Asia is the most expensive region in the world for the rich. So 25 world cities are stacked up
Asia is still the most expensive place in the world to get rich. This emerges from a new report in which the region’s resilience to the Covid-19 pandemic kept high prices stable.
The world’s most populous continent remained the most expensive for high net worth individuals (HNWIs) in Bank Julius Baer’s Global Wealth and Lifestyle Report 2021, as the swift response to the global health crisis and overall currency stability kept the cost of luxury goods in the region up .
Four of the top five most expensive cities for HNWIs – those with investable assets of $ 1 million or more – are now in Asia, according to the annual report.
Shanghai, China jumped to the top of the ranking of 25 world cities and was named the Most Expensive Place for a Wealthy Individual. Hong Kong, number one last year, slipped to third place while Tokyo, Japan stayed in second place.
Monaco, a small affluent state in Western Europe, and Taipei, Taiwan rounded out the top 5.
Covid did not become an epidemic (in Asia) like in the other countries in the index.
Bank Julius Baer, Head of Markets and Wealth Management Solutions (Asia Pacific)

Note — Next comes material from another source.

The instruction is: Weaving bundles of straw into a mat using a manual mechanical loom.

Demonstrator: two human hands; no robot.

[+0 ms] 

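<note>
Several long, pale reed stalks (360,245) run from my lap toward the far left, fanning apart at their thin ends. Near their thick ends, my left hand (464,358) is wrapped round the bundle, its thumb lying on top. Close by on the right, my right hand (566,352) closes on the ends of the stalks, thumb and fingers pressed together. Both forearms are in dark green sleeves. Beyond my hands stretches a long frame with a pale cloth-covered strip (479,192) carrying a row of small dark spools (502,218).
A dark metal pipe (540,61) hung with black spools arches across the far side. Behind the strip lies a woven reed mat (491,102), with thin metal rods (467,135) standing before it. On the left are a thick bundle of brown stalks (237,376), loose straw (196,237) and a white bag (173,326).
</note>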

“Covid did not become an epidemic (in Asia) like the other countries in the index,” said Rajesh Manwani, head of markets and wealth management solutions for the Asia-Pacific region at Bank Julius Baer.
Europe and the Middle East took second place, with the majority of global cities represented in the region being sustained by the strength of the euro and the Swiss franc.
America, badly hit by the pandemic, turned out to be the cheapest region to live a luxurious lifestyle as the US dollar and Canadian dollar fell against other major global currencies.
The new must-have luxury goods
The ranking is based on the price of a basket of luxury goods representing discretionary purchases by HNWIs in the 25 world cities.
This year, significant changes were made to the list as four of the 18 items were replaced as the pandemic changed consumption habits.
Personal trainers, wedding banquets, botox, and pianos have been rolled out and replaced with bikes, treadmills, health insurance, and a technology package including a laptop and phone.
“During a year ravaged by global bans, personal technology and treadmills have grown in popularity while the price of women’s shoes has fallen,” the report said.
“We expect all of these items will continue to have a place on the list,” added Manwani, predicting the shifts caused by pandemics will be permanent.
Overall, the luxury goods that saw the largest drop in prices in US dollars were women’s shoes (-11.7%), hotel suites (-9.3%) and wine (-5.3%). Business class flights (11.4%), whiskey (9.9%) and watches (6.6%) saw the largest increases.
Watch Asia prosperity trends
Asia is expected to maintain its stronghold as the most expensive region in the world for the rich in the years to come as economic growth continues to accelerate, the report said.
India – currently home to one of the region’s more affordable world cities, Mumbai – will be one of the leading countries, said Mark Matthews, director of research in Asia Pacific at Bank Julius Baer.
India is getting more expensive. Now it’s a bargain.
Head of Research (Asia Pacific), Bank Julius Baer
“India’s growth rate will increase,” he said. “India is getting more expensive. Now it’s a bargain.”
China, meanwhile, will remain the world’s leading luxury goods market as the affluent Chinese consumer moves in, he said. By 2025, China is projected to account for 47% to 49% of the luxury goods market, up from 16% to 18% in America and 12% to 14% in Europe.
However, two other trends could change the way high net worth individuals spend their money in the coming years, the report added: conscious consumption and preference for experience over goods.
“We believe that the consumer conscious lifestyle has really become mainstream,” said Manwani. Therefore, people can restrict long-haul flights and buy electric vehicles, change their diet and reject fast fashion.
“Zillennials are interested in this trend,” he said, referring specifically to Generation Z consumers.